Para muitos conselhos de administração, a discussão sobre a venda de uma empresa surge como um plano de contingência: um recurso acionado quando o crescimento desacelera, o caixa aperta ou um fundo de venture capital se aproxima do fim de seu ciclo e precisa de liquidez. A lógica, contudo, é falha e pode destruir valor.
Em um artigo para o Crunchbase News, o consultor estratégico Itay Sagie argumenta que tratar o M&A como uma rota de fuga é um erro. A venda deveria ser uma opção estratégica continuamente avaliada, especialmente quando a companhia opera em sua máxima potência. A questão não é se vender, mas quando — e a melhor resposta é quase sempre contraintuitiva.
O paradoxo do sucesso
O primeiro sinal de que talvez seja a hora de vender, segundo Sagie, é justamente quando tudo vai excepcionalmente bem. Receita em crescimento acelerado, clientes satisfeitos e um time engajado criam o cenário perfeito, mas raramente um que estimula pensamentos sobre uma saída. No entanto, é precisamente neste momento que as empresas atingem suas maiores valorações. Compradores estratégicos pagam prêmios por momentum; eles buscam negócios que estão conquistando mercados, não aqueles que lutam para sobreviver.

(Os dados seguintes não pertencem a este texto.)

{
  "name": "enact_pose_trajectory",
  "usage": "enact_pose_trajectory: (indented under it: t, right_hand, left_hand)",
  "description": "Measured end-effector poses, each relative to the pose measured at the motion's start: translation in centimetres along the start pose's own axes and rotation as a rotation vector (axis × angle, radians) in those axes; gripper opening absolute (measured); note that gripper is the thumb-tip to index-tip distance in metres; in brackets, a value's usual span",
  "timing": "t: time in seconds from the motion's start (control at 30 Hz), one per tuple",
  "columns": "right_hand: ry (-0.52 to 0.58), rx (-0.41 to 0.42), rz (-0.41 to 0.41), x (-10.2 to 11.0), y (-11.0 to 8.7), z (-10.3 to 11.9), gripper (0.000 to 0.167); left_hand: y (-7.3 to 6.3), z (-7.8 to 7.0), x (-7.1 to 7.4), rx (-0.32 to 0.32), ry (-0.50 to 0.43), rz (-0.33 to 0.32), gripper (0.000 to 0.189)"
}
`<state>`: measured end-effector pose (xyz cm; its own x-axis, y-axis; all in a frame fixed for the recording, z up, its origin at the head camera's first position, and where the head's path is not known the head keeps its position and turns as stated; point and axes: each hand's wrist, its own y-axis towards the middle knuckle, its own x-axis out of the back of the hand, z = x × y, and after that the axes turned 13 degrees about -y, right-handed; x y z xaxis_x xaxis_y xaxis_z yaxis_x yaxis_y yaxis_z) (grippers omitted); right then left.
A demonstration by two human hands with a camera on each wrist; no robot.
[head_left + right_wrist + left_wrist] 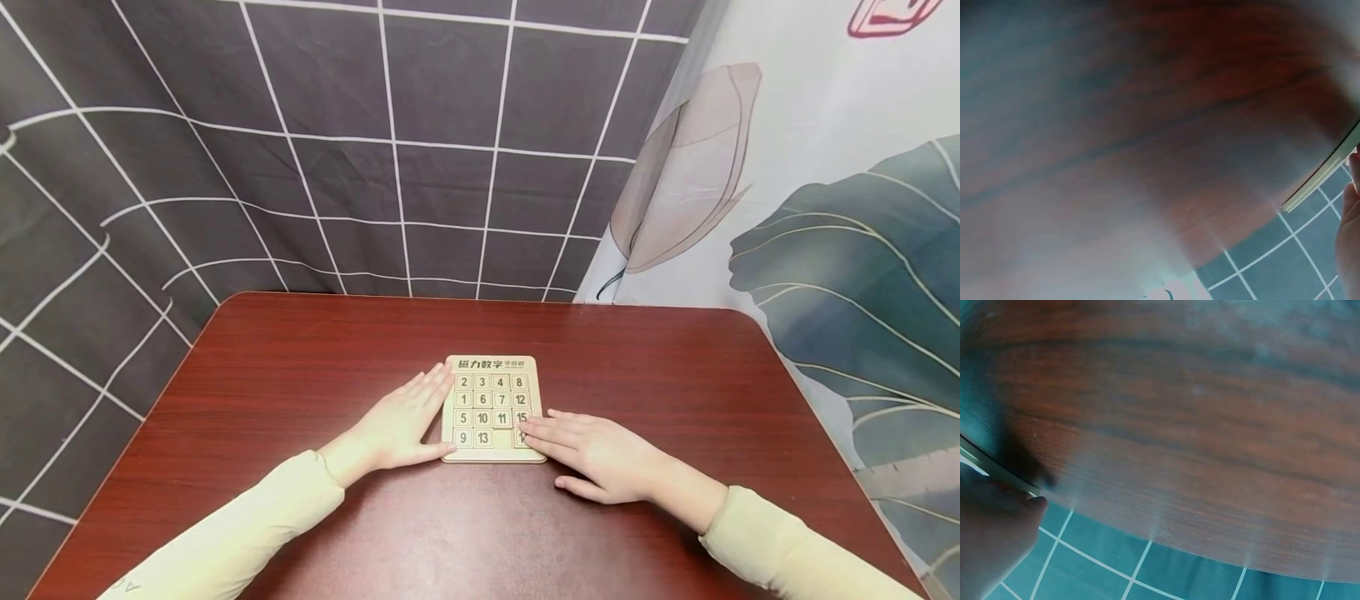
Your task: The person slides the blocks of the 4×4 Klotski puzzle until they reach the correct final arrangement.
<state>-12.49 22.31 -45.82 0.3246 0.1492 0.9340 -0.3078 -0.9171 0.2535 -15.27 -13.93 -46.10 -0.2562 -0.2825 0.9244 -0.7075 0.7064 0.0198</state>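
Observation:
A pale number sliding puzzle (495, 456) lies flat on the table, with dark Chinese lettering across its top. Its bare slot sits in the bottom row, right of the 13 tile (483, 438). Along the puzzle's left side rests my left hand (401, 421), fingertips at the upper corner and thumb at the lower one. My right hand (600, 454) reaches in from the right with fingers extended. Its fingertips touch the bottom-right tile (521, 437), partly covering it, and lie right at the 15 tile (521, 418). Both wrist views catch the puzzle's edge (997, 472) beside a hand.
The reddish-brown wooden table (322, 350) has rounded far corners. Behind it and on the left hangs a dark curtain (442, 92) with a white grid. A white curtain (675, 242) with leaf prints hangs on the right.

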Motion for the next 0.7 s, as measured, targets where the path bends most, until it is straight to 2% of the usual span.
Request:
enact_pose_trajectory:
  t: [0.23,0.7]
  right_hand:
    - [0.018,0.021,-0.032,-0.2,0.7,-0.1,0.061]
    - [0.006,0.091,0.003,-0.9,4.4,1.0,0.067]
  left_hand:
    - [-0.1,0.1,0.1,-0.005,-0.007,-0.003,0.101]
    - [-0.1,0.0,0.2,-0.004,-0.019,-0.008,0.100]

Este sinal é frequentemente validado por outro: o interesse espontâneo de compradores. Quando múltiplos players do mercado, de forma independente, começam a sondar a empresa, isso pode indicar que ela ocupa uma posição estratégica mais valiosa do que a própria gestão percebe. A recomendação não é iniciar um processo formal de venda, mas ouvir. Entender por que os compradores estão interessados pode fornecer inteligência crucial para o conselho avaliar suas opções.

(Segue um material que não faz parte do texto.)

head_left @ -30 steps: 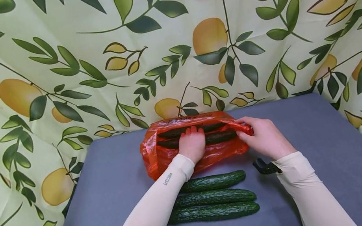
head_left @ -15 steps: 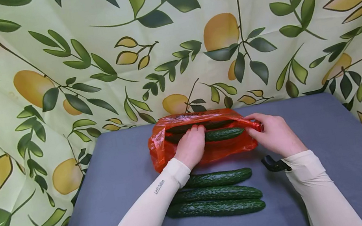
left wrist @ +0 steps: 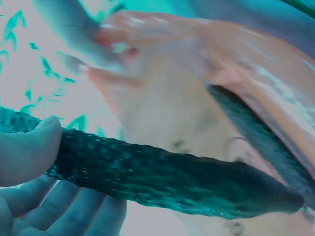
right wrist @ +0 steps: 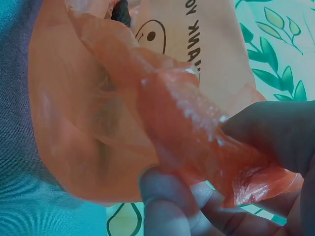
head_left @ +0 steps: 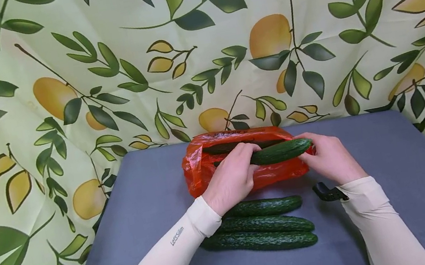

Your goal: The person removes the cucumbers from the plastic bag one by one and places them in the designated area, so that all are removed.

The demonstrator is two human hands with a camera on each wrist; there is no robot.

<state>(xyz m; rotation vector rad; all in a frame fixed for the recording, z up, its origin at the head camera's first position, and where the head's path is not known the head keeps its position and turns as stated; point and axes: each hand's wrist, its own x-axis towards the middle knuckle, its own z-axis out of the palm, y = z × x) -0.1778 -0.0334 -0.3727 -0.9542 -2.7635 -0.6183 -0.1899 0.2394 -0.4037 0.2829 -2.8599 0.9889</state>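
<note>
My left hand grips a dark green cucumber by its left part, at the mouth of a red plastic bag. In the left wrist view the thumb lies over the bumpy cucumber, with the fingers beneath it. Another cucumber lies inside the bag, partly covered by the plastic. My right hand pinches the bunched right edge of the bag; the right wrist view shows this gathered plastic between thumb and fingers.
Three cucumbers lie in a row on the grey table in front of the bag, the nearest cucumber closest to me. My left forearm partly overlaps them. A leaf-and-fruit patterned cloth hangs behind the table.
The left hand has come up from inside the bag with a cucumber, now raised at the bag's mouth and tilted up to the right. My right hand keeps its hold on the bag's edge.
</note>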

O fator humano e a inércia estratégica
Outro gatilho fundamental é o humano: o cansaço do fundador. Após anos à frente do negócio, é natural que o empreendedor comece a repensar seu futuro. Ignorar essa mudança de prioridade até que ela afete o desempenho da companhia é um erro do conselho. A solução não é necessariamente a venda imediata — uma transição de CEO ou uma rodada secundária para dar liquidez ao fundador são alternativas —, mas o tema precisa estar na mesa.
O contraste é claro com o que ocorre na prática. Conselhos frequentemente se voltam para o M&A quando a empresa já demonstra sinais de fraqueza, como perda de market share ou caixa minguante. O problema é que os compradores também veem essa fragilidade, o que lhes confere total poder de barganha e resulta em valuations bem abaixo do esperado. Nesses casos, aponta Sagie, um redesenho estratégico — seja um pivô de produto, uma mudança de liderança ou um reposicionamento de mercado — pode criar mais valor do que uma venda apressada.
O papel de um conselho ativo é evitar a inércia e analisar constantemente se escalar, pivotar, manter-se independente ou vender cria mais valor para os acionistas. As melhores saídas, ironicamente, começam a ser construídas quando ninguém sente a urgência de vender. A conversa estratégica precisa acontecer antes que as circunstâncias a forcem.